● **Work task**:
Each line below should be repeated exactly as it stands.
===============
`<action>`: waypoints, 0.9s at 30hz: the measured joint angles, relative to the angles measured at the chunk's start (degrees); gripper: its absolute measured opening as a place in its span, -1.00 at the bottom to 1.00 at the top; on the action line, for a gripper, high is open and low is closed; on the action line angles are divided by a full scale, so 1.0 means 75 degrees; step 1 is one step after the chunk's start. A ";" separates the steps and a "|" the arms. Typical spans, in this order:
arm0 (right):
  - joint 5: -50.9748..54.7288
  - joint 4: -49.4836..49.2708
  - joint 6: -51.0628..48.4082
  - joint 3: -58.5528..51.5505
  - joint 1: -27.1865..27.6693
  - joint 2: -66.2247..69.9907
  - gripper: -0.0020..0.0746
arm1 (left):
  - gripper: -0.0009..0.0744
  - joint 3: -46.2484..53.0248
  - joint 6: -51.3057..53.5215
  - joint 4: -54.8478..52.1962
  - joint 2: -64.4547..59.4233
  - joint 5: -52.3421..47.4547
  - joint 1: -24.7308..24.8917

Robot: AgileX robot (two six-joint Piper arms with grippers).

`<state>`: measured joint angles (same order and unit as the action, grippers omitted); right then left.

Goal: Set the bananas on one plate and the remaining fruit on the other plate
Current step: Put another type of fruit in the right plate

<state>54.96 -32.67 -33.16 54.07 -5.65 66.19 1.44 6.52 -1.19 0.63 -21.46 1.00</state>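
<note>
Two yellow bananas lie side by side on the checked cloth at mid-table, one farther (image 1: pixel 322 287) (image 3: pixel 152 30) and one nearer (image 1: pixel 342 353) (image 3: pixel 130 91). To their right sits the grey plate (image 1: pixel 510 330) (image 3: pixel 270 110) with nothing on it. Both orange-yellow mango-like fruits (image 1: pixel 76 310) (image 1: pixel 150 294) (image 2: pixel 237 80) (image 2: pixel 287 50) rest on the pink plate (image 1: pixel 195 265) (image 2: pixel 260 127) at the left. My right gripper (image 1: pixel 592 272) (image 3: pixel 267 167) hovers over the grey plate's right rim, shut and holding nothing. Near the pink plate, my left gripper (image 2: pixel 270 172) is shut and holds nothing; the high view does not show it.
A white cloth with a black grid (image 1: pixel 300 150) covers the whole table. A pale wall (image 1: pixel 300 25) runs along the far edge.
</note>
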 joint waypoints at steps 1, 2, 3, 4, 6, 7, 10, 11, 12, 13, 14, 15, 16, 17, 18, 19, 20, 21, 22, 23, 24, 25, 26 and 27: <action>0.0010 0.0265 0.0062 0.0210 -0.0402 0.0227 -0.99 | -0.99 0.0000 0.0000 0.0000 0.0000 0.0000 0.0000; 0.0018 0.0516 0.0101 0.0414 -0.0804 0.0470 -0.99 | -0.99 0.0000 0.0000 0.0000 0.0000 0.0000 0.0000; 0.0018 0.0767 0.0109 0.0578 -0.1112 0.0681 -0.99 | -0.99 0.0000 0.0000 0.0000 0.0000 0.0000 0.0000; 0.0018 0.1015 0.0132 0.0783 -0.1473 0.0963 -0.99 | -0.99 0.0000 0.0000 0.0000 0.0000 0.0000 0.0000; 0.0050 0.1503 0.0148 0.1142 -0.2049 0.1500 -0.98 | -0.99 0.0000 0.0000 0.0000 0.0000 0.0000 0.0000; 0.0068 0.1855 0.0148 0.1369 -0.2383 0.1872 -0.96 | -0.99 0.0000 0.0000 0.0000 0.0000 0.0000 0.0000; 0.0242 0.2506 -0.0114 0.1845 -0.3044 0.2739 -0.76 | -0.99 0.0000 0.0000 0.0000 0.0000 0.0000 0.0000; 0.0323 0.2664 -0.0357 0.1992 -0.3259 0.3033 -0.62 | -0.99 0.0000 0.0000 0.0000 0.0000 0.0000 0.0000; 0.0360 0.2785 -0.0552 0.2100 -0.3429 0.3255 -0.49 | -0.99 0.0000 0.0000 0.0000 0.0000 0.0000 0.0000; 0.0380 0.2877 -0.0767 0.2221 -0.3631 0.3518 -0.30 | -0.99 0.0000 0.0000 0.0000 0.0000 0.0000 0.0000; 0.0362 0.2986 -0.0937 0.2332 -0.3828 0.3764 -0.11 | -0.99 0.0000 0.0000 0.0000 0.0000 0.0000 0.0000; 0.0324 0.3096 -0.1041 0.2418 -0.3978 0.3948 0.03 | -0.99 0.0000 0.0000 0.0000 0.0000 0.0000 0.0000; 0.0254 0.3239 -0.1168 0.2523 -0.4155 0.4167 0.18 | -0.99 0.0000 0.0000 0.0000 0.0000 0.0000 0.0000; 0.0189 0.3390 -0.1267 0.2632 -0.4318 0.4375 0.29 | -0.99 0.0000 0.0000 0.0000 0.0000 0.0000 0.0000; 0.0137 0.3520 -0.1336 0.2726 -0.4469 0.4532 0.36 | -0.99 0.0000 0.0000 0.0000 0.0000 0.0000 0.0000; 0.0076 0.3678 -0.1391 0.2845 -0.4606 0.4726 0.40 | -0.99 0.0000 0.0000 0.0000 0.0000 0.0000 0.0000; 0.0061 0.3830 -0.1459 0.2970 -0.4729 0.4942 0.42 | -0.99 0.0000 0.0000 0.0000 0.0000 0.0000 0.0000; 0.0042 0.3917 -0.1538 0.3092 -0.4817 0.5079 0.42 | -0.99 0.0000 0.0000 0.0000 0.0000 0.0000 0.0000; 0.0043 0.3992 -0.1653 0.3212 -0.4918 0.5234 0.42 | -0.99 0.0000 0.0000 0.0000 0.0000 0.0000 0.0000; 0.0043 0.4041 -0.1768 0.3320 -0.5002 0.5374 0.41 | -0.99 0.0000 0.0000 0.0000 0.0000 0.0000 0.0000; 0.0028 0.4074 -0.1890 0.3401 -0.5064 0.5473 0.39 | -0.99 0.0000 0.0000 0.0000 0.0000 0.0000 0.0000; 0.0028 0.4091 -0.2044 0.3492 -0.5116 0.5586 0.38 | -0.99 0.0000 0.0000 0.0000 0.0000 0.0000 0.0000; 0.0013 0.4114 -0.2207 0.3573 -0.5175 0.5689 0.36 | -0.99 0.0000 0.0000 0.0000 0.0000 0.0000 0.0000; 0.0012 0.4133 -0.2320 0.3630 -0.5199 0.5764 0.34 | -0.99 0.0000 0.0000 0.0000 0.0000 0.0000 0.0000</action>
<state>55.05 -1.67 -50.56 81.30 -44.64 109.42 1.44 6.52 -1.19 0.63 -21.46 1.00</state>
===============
● **Task answer**:
`<action>`: waypoints, 0.9s at 30hz: the measured joint angles, relative to the angles measured at the chunk's start (degrees); gripper: its absolute measured opening as a place in its span, -1.00 at the bottom to 1.00 at the top; on the action line, for a gripper, high is open and low is closed; on the action line angles are divided by a full scale, so 1.0 means 75 degrees; step 1 is one step after the chunk's start. A ";" separates the steps and a "|" the arms. Typical spans, in this order:
arm0 (right):
  - joint 5: -50.9748..54.7288
  - joint 4: -49.4836..49.2708
  - joint 6: -51.0628..48.4082
  - joint 3: -58.5528..51.5505
  - joint 1: -27.1865..27.6693
  - joint 2: -66.2247..69.9907
  - gripper: -0.0020..0.0746
arm1 (left):
  - gripper: -0.0009..0.0744
  - joint 3: -46.2484..53.0248
  - joint 6: -51.3057..53.5215
  - joint 4: -54.8478..52.1962
  - joint 2: -64.4547..59.4233
  - joint 5: -52.3421..47.4547
  - joint 1: -24.7308..24.8917

Robot: AgileX robot (two six-joint Piper arms with grippers).

`<state>`: measured joint angles (same order and unit as the action, grippers omitted); right then left.

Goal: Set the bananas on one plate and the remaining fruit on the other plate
Current step: Put another type of fruit in the right plate

<state>54.96 -32.67 -33.16 54.07 -5.65 66.19 1.44 6.52 -1.19 0.63 -21.46 1.00</state>
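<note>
Two yellow bananas lie side by side on the checked cloth at mid-table, one farther (image 1: pixel 322 287) (image 3: pixel 152 30) and one nearer (image 1: pixel 342 353) (image 3: pixel 130 91). To their right sits the grey plate (image 1: pixel 510 330) (image 3: pixel 270 110) with nothing on it. Both orange-yellow mango-like fruits (image 1: pixel 76 310) (image 1: pixel 150 294) (image 2: pixel 237 80) (image 2: pixel 287 50) rest on the pink plate (image 1: pixel 195 265) (image 2: pixel 260 127) at the left. My right gripper (image 1: pixel 592 272) (image 3: pixel 267 167) hovers over the grey plate's right rim, shut and holding nothing. Near the pink plate, my left gripper (image 2: pixel 270 172) is shut and holds nothing; the high view does not show it.
A white cloth with a black grid (image 1: pixel 300 150) covers the whole table. A pale wall (image 1: pixel 300 25) runs along the far edge.
</note>
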 joint waypoints at steps 1, 2, 3, 4, 6, 7, 10, 11, 12, 13, 14, 15, 16, 17, 18, 19, 20, 21, 22, 23, 24, 25, 26 and 27: <action>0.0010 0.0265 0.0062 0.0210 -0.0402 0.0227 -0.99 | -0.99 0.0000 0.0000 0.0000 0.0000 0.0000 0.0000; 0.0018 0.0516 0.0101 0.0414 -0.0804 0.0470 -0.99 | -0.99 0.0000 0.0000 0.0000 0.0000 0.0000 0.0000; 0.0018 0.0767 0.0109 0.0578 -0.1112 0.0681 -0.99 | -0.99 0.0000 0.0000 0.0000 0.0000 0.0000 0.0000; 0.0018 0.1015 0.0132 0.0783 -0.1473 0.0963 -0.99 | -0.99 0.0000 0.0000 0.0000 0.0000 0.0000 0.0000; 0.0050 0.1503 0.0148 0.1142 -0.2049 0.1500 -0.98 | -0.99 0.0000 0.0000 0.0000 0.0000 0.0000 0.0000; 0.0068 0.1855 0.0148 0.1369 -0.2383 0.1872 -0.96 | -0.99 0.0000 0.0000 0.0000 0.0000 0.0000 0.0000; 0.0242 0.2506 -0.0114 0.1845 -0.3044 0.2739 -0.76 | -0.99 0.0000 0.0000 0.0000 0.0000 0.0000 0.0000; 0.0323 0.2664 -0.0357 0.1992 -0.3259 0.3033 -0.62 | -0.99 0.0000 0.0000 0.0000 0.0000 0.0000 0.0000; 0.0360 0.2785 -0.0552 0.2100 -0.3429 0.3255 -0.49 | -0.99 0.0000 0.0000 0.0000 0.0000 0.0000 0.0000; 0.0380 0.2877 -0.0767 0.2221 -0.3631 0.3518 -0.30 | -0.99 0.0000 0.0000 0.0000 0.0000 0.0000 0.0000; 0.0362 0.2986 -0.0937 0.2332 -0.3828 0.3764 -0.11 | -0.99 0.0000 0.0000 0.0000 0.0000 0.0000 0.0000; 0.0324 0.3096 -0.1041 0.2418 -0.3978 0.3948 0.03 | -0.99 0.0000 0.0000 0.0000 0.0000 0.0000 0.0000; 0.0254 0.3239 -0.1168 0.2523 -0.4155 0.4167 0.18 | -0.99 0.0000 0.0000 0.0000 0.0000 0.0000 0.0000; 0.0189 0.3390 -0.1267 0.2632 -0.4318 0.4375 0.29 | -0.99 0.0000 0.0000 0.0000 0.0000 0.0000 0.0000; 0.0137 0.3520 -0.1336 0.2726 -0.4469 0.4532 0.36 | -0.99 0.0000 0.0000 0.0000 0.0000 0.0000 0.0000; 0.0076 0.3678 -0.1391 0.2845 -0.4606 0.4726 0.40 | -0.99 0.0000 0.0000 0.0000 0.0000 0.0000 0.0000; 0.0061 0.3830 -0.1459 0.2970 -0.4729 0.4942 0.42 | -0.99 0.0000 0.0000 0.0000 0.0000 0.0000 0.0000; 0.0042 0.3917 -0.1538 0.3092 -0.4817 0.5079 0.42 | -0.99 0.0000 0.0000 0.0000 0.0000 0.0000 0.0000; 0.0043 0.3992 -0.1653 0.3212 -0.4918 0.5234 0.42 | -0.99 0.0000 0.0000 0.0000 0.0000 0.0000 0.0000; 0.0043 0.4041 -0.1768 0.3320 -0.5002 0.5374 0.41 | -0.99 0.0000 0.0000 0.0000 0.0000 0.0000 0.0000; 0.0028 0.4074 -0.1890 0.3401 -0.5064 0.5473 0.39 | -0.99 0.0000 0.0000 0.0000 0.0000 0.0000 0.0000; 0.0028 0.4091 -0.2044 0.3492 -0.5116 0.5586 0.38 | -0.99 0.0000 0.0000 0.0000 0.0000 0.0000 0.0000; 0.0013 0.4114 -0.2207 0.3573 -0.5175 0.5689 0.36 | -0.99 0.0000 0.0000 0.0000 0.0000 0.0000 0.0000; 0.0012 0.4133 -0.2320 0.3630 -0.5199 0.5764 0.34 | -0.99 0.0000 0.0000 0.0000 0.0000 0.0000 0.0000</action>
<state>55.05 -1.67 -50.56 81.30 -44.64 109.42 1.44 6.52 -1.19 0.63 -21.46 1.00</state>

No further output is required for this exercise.